* [What to do]
Output exactly, in the material below, the lines from the one with "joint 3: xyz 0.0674" through the one with "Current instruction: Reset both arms". Omit all pictures.

* [Dataset section]
--------------------------------------------------
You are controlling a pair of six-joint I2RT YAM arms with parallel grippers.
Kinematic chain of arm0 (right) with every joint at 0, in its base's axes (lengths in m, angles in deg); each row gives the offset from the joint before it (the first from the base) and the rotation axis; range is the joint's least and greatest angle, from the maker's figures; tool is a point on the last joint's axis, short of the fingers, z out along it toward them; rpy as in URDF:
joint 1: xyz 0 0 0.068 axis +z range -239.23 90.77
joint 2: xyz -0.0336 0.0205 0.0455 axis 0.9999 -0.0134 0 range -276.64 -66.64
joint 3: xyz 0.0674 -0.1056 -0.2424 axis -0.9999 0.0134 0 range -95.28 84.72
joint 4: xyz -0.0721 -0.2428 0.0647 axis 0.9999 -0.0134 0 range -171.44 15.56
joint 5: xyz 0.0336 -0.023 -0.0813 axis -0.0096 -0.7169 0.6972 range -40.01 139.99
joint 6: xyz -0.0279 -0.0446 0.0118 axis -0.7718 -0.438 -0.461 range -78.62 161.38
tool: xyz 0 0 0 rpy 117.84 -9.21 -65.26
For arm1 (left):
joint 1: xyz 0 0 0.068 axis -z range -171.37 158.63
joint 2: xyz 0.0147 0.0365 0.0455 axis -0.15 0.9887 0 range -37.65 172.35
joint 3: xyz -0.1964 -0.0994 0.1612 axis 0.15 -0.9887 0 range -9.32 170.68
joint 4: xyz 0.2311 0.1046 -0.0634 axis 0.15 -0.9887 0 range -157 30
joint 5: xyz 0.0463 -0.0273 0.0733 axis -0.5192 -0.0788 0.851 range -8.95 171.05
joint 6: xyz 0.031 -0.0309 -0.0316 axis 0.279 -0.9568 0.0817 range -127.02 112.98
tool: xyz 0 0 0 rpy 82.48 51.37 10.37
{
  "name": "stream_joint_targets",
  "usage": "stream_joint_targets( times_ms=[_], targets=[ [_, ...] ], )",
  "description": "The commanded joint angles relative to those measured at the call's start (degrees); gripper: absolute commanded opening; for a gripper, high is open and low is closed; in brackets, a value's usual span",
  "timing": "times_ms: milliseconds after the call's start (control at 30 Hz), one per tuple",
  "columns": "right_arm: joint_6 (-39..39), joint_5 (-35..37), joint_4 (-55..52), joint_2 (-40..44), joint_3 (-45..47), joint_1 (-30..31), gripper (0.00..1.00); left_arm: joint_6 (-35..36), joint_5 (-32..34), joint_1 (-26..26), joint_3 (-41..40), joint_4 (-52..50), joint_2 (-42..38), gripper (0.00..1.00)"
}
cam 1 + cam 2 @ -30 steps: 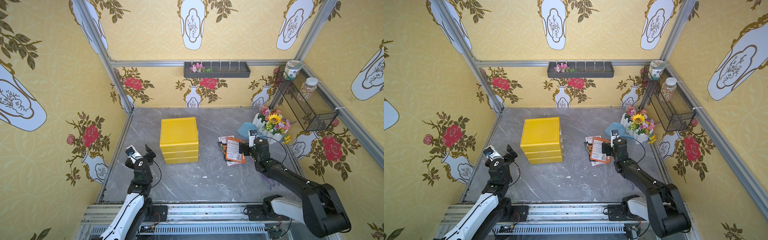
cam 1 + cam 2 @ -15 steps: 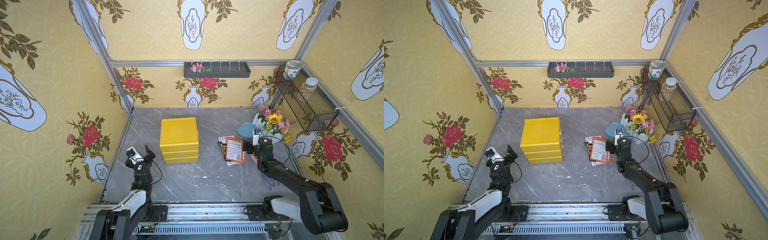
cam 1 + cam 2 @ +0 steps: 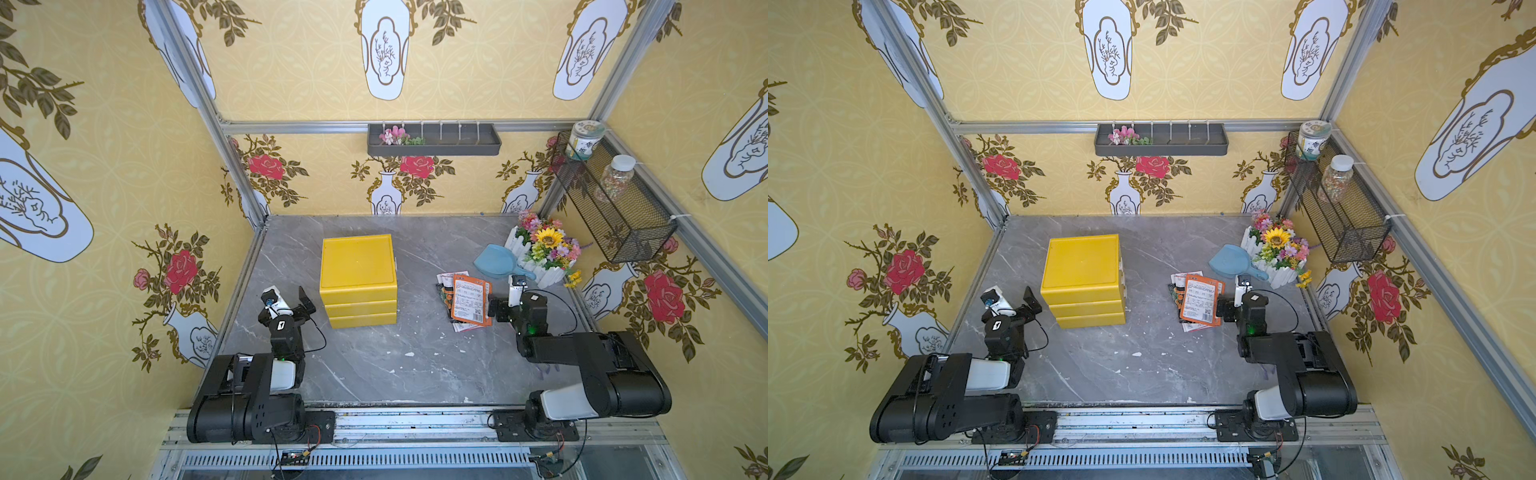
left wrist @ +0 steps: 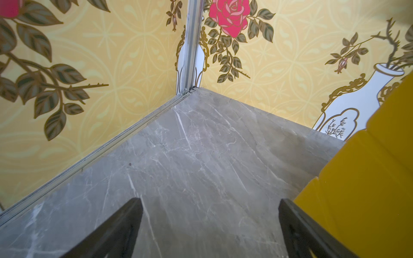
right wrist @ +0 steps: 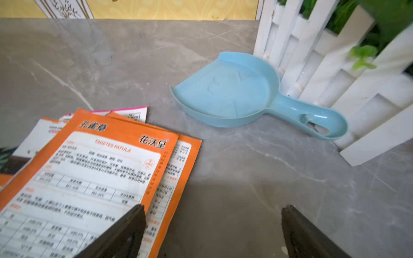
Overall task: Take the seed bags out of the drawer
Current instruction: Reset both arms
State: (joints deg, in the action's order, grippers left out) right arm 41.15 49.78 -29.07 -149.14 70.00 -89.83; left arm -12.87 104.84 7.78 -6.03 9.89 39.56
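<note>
Judging from the layout, the job looks finished or nearly so: the seed bags (image 3: 468, 300) lie in a loose overlapping pile on the grey tabletop (image 3: 374, 365), well apart from the yellow drawer unit (image 3: 357, 266) on the right arm's side. The unit's three drawers all appear shut, so any packet left inside cannot be seen. The right gripper (image 5: 212, 208) hovers at the pile's far edge from the unit, jaws spread and empty. The left gripper (image 4: 210, 201), near the unit's other side, gapes likewise.

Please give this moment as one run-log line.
seed bags: on table | drawers: shut | left pincer: open, empty | right pincer: open, empty
</note>
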Motion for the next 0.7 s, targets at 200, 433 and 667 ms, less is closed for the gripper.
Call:
stream_joint_targets(
  times_ms=[200,433,667],
  targets=[
    [1.06,-1.52,5.02,0.13,0.38,-0.26,0.97,0.64,-0.61,-0.13,0.14,1.6,0.0,1.0],
    [0.63,-1.96,4.02,-0.65,-0.45,0.1,0.97,0.75,-0.94,-0.12,0.31,1.48,0.22,1.0],
    [0.76,-3.13,4.9,0.04,0.3,-0.57,0.97,0.81,-0.95,-0.13,0.43,1.31,0.37,1.0]
  ],
)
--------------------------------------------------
* [Completed exercise]
joint 3: xyz 0.0674 -0.1056 -0.2424 axis -0.9999 0.0134 0 range -95.28 84.72
joint 4: xyz -0.0721 -0.2428 0.0647 axis 0.9999 -0.0134 0 range -171.44 15.56
joint 5: xyz 0.0336 -0.023 -0.0813 axis -0.0096 -0.7169 0.6972 range -40.01 139.99
joint 6: xyz -0.0279 -0.0446 0.0118 axis -0.7718 -0.438 -0.461 range -78.62 161.38
tool: xyz 0 0 0 rpy 117.84 -9.21 -65.26
For arm1 (left):
joint 1: xyz 0 0 0.068 axis -z range -171.37 158.63
joint 2: xyz 0.0147 0.0365 0.0455 axis -0.15 0.9887 0 range -37.65 172.35
joint 3: xyz -0.1964 -0.0994 0.1612 axis 0.15 -0.9887 0 range -9.32 170.68
joint 4: xyz 0.2311 0.1046 -0.0634 axis 0.15 -0.9887 0 range -157 30
joint 5: xyz 0.0463 -0.0273 0.0733 axis -0.5192 -0.0788 0.851 range -8.95 171.05
joint 6: xyz 0.031 -0.0309 -0.0316 axis 0.279 -0.9568 0.0817 range -127.02 112.98
tool: xyz 0 0 0 rpy 82.48 51.37 10.37
{
  "name": "stream_joint_targets",
  "usage": "stream_joint_targets( times_ms=[_], targets=[ [_, ...] ], )",
  "description": "The commanded joint angles relative to those measured at the call's start (degrees); gripper: absolute commanded opening; for a gripper, high is open and low is closed; in brackets, a value's usual span",
  "timing": "times_ms: milliseconds after the call's start (control at 30 Hz), one per tuple",
  "columns": "right_arm: joint_6 (-39..39), joint_5 (-35..37), joint_4 (-55..52), joint_2 (-40..44), joint_3 (-45..47), joint_1 (-30..31), gripper (0.00..1.00); left_arm: joint_6 (-35..36), joint_5 (-32..34), joint_1 (-26..26), joint_3 (-41..40), joint_4 (-52..50), joint_2 (-42..38), gripper (0.00..1.00)"
}
cam 1 + cam 2 @ -30 steps: 
cam 1 + cam 2 @ -15 steps: 
cam 1 + cam 2 @ +0 steps: 
left wrist @ +0 steps: 
right wrist @ +0 steps: 
Overall task: Take the seed bags out of the drawer
Current instruction: Reset both arms

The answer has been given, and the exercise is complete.